Survey of Security Software Buyers

This is very abbreviated from a public Seeking Alpha news piece about a survey of software buyers

A one-year-later follow-up to a Mizuho survey of security software buyers in the United States - chief information officers and chief information security officers - shows a clearly favorable view of the market and indications for stronger Q2 spending, the firm says…
Network security is seen as the most important area…

As for where the data looks bullish, Mizuho says it’s for the four hypergrowth vendors: CrowdStrike (NASDAQ:CRWD), Zscaler (NASDAQ:ZS), Okta (NASDAQ:OKTA) and Cloudflare (NYSE:NET).

“An impressive 69%” of CISOs and CIOs that are CrowdStrike customers expect to buy more than one additional module in the coming year, significantly better than 44% a year ago.
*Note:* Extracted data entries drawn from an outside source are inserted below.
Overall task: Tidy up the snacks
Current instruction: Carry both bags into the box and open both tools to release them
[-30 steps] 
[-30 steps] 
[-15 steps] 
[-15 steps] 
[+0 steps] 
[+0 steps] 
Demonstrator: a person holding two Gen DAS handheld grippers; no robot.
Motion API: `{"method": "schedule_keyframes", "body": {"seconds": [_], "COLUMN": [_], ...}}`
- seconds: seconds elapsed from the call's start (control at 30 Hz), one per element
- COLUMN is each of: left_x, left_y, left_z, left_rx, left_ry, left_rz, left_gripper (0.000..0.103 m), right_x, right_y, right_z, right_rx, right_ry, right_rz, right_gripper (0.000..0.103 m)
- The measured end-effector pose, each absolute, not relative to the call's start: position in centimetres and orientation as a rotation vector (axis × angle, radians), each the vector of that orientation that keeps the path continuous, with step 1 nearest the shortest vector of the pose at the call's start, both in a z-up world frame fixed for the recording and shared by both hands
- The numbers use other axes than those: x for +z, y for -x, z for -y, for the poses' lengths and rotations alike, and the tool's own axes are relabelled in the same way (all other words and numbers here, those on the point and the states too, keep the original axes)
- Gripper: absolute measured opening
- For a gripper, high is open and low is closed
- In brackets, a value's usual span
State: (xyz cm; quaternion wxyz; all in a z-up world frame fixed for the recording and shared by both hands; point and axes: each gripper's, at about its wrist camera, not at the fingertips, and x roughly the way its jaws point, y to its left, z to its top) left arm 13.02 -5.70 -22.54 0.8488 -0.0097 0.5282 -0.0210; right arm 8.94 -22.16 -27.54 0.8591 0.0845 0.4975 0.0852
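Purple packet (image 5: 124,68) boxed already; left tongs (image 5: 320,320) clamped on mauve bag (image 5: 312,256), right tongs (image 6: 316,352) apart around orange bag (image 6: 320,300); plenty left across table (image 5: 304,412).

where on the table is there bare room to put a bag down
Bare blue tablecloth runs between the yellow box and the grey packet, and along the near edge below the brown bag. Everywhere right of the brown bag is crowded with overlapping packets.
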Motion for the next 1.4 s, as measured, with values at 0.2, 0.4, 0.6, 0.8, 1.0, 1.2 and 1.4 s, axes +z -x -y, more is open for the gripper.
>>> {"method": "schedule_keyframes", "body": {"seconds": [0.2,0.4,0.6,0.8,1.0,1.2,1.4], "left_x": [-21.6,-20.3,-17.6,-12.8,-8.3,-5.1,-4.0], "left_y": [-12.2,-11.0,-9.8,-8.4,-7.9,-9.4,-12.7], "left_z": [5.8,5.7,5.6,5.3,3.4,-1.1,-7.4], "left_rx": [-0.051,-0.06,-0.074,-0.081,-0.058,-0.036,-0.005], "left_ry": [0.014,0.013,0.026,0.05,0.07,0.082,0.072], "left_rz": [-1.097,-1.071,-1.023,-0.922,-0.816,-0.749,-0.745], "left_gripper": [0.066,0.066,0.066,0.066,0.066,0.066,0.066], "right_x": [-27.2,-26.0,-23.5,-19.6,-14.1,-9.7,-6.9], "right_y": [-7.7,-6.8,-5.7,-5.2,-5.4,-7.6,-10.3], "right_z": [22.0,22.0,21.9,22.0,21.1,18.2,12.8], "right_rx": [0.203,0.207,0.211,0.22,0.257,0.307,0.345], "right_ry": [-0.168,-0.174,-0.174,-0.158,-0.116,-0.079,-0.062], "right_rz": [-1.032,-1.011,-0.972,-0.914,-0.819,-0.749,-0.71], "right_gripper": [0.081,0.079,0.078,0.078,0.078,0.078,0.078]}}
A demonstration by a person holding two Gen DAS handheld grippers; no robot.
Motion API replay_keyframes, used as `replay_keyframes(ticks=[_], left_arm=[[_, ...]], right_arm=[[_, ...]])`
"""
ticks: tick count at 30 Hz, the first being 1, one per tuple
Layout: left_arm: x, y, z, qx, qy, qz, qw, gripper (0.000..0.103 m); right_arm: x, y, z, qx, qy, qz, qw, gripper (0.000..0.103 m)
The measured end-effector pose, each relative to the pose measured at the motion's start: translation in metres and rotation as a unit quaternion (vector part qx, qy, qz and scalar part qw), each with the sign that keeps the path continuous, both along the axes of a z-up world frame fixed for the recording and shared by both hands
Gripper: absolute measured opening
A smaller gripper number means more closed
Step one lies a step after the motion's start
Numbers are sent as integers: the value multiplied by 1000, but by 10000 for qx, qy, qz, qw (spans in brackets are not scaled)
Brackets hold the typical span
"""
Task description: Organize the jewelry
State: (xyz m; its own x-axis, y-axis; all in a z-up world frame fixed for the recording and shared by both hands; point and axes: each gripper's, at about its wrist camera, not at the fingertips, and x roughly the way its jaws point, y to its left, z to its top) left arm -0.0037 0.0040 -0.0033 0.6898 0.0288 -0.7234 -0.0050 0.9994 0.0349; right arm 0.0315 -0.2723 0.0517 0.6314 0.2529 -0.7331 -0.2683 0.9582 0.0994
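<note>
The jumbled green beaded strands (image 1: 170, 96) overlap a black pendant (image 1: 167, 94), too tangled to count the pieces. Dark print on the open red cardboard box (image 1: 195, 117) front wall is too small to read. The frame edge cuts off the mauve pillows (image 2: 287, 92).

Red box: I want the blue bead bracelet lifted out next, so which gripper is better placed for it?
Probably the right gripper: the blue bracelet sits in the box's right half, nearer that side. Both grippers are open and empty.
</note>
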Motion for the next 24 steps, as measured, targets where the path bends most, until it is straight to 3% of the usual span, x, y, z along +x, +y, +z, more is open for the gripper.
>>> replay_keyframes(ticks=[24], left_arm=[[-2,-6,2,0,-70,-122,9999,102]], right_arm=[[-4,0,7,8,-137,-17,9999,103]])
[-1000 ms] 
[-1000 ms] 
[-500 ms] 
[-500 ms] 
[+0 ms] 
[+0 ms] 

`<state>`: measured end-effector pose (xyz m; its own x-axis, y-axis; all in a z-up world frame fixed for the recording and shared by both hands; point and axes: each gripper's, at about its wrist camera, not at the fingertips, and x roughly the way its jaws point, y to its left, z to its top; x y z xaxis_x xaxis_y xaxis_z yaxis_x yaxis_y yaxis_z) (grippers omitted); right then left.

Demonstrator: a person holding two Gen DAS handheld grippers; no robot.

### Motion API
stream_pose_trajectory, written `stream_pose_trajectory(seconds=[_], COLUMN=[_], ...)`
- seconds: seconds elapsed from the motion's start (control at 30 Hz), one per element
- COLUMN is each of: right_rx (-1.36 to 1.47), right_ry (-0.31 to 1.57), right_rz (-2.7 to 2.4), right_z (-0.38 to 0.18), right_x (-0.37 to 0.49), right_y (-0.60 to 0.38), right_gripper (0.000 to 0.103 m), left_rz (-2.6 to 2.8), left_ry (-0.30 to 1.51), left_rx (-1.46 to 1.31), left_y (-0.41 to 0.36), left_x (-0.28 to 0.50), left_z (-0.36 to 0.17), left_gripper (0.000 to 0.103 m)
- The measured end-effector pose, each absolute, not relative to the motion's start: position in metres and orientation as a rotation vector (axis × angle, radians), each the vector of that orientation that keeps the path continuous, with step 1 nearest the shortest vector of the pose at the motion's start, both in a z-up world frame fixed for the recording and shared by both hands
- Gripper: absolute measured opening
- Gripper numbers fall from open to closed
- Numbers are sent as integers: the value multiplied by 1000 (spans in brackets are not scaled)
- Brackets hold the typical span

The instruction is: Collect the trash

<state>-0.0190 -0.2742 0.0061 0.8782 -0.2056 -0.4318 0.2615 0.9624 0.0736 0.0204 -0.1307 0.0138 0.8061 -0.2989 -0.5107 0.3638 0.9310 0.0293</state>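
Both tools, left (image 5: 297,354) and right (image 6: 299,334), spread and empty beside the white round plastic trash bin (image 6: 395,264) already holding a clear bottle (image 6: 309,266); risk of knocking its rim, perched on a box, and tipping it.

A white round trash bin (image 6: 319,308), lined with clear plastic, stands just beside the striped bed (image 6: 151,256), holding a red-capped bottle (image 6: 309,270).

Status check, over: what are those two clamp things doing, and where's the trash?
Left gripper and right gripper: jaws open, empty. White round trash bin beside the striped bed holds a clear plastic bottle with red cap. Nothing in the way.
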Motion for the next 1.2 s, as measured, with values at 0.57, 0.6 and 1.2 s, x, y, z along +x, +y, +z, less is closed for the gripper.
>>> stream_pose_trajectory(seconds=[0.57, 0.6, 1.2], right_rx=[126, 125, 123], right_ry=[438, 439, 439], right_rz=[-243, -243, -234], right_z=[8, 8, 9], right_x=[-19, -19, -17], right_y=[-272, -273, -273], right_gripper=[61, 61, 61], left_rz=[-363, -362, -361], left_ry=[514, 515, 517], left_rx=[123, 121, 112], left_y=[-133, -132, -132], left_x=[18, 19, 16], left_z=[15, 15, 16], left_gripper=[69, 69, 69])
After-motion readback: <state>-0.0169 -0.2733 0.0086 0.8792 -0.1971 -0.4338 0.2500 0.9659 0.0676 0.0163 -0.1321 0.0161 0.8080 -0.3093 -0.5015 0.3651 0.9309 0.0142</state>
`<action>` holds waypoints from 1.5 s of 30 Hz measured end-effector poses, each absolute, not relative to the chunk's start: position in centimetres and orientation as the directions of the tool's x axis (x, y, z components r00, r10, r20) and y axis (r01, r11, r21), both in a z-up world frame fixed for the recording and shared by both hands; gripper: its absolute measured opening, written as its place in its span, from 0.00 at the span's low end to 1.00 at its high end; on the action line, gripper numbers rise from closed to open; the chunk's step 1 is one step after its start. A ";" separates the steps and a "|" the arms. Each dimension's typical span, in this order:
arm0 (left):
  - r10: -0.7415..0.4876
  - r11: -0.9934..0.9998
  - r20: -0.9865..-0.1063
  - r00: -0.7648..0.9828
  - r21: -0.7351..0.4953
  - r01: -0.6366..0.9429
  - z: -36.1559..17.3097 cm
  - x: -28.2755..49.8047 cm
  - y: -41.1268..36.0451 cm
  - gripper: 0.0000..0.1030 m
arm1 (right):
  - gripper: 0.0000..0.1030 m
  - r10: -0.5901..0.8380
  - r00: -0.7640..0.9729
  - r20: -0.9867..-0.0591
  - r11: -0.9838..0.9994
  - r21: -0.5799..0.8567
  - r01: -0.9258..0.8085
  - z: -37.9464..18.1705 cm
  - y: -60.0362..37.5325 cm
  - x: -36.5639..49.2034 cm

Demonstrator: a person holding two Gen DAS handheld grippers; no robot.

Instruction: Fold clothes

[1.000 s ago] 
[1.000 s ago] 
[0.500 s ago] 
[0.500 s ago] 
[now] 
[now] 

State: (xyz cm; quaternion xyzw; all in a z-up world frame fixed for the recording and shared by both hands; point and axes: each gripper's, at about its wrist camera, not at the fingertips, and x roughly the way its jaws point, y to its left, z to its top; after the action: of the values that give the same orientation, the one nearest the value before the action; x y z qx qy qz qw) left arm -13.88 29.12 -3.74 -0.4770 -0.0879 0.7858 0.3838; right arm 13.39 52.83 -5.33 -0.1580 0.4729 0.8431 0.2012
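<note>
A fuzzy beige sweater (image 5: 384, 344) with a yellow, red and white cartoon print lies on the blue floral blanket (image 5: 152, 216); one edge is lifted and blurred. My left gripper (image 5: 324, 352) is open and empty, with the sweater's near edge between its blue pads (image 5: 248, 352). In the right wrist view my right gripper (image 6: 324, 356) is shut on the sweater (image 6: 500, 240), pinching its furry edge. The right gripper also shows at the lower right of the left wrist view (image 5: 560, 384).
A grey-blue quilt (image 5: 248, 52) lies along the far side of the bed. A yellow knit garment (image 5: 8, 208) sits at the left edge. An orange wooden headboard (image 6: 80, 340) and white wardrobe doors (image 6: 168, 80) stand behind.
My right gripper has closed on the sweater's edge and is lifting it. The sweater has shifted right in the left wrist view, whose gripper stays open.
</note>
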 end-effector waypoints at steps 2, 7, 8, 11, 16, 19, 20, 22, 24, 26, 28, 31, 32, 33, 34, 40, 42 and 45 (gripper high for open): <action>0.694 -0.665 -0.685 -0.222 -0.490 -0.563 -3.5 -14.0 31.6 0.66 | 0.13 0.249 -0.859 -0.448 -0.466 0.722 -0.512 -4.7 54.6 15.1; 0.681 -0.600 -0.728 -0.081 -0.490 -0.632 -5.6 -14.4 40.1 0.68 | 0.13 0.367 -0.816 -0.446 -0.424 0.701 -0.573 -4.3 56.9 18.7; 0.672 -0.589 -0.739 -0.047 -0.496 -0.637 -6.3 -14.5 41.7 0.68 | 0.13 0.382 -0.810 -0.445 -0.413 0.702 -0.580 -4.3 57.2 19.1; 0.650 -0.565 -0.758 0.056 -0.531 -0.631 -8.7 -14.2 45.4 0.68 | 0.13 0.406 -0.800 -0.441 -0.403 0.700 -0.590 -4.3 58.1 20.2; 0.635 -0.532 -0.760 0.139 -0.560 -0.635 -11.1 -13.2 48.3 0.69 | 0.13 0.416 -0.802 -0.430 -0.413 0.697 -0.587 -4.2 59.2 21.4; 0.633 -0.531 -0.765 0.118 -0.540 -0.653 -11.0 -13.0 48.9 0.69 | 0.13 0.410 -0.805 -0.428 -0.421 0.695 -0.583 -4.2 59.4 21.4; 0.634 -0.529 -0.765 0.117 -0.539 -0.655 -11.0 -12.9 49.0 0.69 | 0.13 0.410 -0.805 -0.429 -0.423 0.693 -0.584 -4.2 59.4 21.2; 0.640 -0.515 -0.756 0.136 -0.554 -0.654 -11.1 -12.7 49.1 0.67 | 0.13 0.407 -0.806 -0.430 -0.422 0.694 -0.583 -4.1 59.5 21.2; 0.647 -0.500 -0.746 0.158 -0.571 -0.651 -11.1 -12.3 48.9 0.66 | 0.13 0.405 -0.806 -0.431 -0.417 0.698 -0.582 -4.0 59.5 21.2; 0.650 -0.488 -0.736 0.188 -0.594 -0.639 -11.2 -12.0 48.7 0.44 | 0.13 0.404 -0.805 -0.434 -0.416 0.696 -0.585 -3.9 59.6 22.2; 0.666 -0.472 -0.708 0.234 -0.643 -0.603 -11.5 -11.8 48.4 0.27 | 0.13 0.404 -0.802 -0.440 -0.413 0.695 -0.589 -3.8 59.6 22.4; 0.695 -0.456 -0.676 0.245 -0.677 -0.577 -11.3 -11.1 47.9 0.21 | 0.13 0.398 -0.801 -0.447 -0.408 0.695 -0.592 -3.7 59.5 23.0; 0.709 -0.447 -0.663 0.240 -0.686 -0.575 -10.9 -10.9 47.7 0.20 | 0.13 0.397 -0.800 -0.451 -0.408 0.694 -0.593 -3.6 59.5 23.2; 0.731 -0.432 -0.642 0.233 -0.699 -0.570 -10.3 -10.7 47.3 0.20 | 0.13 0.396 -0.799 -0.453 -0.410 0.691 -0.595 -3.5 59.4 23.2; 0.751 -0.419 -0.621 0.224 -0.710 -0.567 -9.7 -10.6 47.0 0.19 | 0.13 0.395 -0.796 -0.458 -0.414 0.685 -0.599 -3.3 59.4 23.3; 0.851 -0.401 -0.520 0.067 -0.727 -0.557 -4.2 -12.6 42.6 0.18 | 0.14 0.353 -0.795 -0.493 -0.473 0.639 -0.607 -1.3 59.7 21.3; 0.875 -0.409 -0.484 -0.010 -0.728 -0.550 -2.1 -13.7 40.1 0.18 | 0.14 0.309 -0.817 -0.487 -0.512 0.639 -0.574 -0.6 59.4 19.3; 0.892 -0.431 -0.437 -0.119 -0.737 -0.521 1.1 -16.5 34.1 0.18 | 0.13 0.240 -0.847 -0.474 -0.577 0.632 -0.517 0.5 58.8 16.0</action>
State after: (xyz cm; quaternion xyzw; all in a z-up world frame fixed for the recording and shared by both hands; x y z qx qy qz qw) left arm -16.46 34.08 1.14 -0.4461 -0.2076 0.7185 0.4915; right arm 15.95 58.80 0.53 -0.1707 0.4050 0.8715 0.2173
The firm is raising its price target on the company to $295 from $255, implying 13% upside…

With Zscaler, a higher-than-expected 40% of respondents said they had leveraged an emerging SASE technology to displace on-premise firewalls and VPNs. Mizuho raises its Zscaler price target to $250 from $225, implying 10% upside.

And with Okta, 54% of respondents said they are “now far more likely” to consider Okta for customer identity, considering the recent Auth0 transaction. Mizuho’s Okta price target rises to $275, implying 12% upside.

And some 65% of respondents that are Cloudflare customers expect to buy more than one additional solution in the coming year…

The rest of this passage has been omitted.